** Work task **
In your reply, print every line of the listing exactly and omit all images.

────────

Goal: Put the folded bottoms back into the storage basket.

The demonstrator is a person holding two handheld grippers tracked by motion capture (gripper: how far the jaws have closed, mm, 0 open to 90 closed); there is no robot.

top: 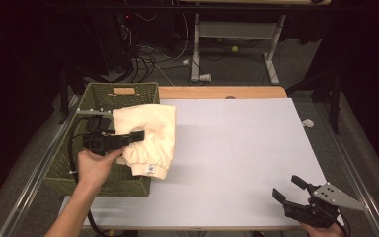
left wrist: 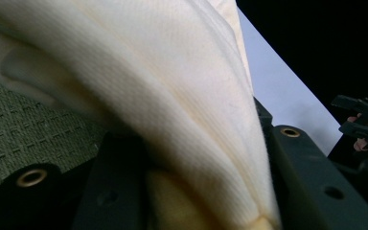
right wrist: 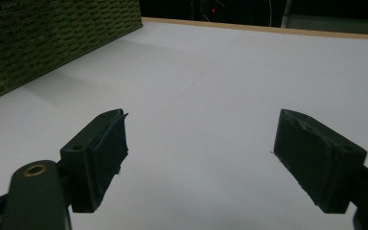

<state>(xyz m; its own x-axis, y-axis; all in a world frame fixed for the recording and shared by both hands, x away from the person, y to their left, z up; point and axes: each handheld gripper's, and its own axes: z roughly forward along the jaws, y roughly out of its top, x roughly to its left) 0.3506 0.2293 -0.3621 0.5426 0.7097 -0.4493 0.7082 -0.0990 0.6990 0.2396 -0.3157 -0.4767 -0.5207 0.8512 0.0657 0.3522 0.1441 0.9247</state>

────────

** Solution for this exercise **
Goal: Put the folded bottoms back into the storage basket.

The demonstrator is a person holding two handheld grippers tracked by motion capture (gripper: how far the jaws have closed, mm, 0 open to 90 closed); there is no robot.

top: 
left wrist: 
right wrist: 

<state>(xyz m; its own x-axis, y-axis; all in a world frame fixed for the recording and shared by both hands, x away from the person, y to their left, z up; point and axes: each handheld gripper's, and its own axes: z roughly forward along the jaws, y roughly out of its top, x roughly to its left) 0.3506 0.2293 -0.3621 0.5426 0.7097 -0.4493 0.7082 -0.0990 0.6990 0.2396 -0.3157 -0.4767 -0.5207 0.8512 0.0657 0.3522 0.1441 0.9247</state>

The answer to this exercise is complete.